DESCRIPTION OF THE TASK: In the records that follow, find each line with the word "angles" and copy it.

[Stored items from a collection]
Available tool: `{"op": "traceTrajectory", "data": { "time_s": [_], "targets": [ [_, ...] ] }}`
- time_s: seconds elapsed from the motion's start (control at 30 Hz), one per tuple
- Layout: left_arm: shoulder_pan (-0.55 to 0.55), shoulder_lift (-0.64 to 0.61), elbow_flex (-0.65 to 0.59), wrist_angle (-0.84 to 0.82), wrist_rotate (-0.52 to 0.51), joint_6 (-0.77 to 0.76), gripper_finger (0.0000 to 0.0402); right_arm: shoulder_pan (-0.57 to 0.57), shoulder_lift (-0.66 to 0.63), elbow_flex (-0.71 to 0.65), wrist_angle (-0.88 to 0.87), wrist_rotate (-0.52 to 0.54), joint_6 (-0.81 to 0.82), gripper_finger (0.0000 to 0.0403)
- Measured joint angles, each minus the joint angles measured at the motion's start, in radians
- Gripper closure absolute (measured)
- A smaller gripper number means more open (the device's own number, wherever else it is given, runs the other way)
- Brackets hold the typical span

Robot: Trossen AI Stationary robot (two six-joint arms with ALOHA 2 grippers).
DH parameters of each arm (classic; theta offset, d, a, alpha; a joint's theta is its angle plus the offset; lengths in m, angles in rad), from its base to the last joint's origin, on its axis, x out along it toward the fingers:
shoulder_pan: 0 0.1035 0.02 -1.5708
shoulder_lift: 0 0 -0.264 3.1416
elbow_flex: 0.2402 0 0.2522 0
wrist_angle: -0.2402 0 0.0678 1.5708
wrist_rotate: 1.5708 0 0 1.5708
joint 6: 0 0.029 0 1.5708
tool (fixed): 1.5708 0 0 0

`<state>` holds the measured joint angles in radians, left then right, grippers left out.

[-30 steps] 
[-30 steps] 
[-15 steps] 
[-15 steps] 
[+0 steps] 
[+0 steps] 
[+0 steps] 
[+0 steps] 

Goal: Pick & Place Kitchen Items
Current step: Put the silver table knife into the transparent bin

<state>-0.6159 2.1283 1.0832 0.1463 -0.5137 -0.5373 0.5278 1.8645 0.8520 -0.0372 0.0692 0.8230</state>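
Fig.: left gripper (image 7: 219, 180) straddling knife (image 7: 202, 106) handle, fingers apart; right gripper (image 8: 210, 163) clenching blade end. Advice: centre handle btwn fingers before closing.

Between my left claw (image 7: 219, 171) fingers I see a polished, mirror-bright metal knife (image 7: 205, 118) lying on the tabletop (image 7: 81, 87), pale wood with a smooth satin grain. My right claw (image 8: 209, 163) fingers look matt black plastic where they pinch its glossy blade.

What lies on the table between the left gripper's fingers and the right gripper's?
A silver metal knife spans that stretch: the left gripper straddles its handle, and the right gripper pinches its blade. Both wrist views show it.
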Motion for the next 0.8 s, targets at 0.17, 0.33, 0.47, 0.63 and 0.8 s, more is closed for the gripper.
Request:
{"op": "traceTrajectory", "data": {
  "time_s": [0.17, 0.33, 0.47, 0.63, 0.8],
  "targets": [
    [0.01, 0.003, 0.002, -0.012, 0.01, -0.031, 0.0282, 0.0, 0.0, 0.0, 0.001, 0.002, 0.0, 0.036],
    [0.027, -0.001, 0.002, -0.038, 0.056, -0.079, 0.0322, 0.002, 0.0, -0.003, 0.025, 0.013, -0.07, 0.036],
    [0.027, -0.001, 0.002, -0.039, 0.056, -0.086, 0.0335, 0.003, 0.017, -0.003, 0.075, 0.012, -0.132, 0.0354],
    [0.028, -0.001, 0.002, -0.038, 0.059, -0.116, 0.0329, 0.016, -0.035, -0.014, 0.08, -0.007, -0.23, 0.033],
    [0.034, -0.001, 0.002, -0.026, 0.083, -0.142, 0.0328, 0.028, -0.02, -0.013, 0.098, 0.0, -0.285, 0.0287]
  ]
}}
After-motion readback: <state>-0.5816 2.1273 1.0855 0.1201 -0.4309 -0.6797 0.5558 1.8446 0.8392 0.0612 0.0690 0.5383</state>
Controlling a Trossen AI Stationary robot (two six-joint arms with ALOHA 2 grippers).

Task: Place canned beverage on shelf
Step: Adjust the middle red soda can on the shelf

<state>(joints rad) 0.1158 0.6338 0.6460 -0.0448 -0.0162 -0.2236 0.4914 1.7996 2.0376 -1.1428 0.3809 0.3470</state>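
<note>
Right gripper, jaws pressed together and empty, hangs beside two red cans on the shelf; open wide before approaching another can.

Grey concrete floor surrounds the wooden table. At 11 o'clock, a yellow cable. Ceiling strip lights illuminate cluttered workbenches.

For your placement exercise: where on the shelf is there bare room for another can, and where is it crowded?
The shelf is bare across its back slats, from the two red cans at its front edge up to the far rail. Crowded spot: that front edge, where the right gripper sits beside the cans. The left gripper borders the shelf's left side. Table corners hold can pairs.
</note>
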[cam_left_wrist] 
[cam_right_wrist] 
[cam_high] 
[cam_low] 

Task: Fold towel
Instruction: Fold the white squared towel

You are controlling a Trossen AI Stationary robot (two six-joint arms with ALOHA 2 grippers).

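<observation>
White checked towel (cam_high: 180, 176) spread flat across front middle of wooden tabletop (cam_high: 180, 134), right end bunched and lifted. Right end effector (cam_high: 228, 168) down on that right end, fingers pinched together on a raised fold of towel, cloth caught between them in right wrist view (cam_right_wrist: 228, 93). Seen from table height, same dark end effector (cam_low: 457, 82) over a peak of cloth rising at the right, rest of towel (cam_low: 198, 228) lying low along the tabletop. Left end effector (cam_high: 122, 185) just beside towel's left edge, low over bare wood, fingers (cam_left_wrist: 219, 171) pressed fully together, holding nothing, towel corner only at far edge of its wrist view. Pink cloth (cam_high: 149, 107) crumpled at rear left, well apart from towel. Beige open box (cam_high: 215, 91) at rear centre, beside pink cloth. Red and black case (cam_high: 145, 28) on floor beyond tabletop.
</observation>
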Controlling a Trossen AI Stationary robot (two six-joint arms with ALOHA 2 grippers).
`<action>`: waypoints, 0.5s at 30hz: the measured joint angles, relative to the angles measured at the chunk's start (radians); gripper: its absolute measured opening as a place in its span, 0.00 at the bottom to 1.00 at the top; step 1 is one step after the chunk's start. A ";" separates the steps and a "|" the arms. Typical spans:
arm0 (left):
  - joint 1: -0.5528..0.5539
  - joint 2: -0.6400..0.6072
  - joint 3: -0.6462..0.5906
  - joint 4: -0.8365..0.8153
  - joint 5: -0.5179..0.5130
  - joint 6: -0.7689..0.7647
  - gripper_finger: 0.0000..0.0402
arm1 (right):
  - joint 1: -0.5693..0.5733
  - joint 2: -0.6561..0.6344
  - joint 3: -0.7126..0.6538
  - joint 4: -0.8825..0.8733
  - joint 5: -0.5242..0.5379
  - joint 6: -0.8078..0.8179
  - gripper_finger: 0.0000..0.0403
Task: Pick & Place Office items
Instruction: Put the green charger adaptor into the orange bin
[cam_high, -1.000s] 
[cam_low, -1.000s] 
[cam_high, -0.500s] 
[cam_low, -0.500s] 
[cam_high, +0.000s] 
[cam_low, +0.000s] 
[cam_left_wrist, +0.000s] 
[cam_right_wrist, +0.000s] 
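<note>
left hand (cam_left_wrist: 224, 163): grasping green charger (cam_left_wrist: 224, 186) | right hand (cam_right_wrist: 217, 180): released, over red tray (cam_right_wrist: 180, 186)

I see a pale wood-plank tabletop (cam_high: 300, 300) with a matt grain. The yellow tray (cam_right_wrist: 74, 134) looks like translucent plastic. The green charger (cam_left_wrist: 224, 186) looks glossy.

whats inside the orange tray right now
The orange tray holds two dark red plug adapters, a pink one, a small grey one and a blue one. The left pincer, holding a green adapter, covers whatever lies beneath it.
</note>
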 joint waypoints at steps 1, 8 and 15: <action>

SOLVED PROBLEM:
- Measured joint angles, each minus the joint angles measured at the motion's start, in radians
DH parameters of each arm (classic; theta offset, d, a, alpha; a joint's theta is its angle plus the offset; lengths in m, angles in rad), from its base to the last joint's origin, on its axis, x out along it toward the fingers:
`<state>` holds the measured joint angles in radians, left then right, grippers left out.
`<action>`: waypoints, 0.5s at 30hz: the measured joint angles, relative to the angles measured at the chunk's start (radians); gripper: its absolute measured opening as a place in its span, 0.00 at the bottom to 1.00 at the top; step 1 is one step after the chunk's start. A ";" separates the steps and a "|" the arms. Typical spans:

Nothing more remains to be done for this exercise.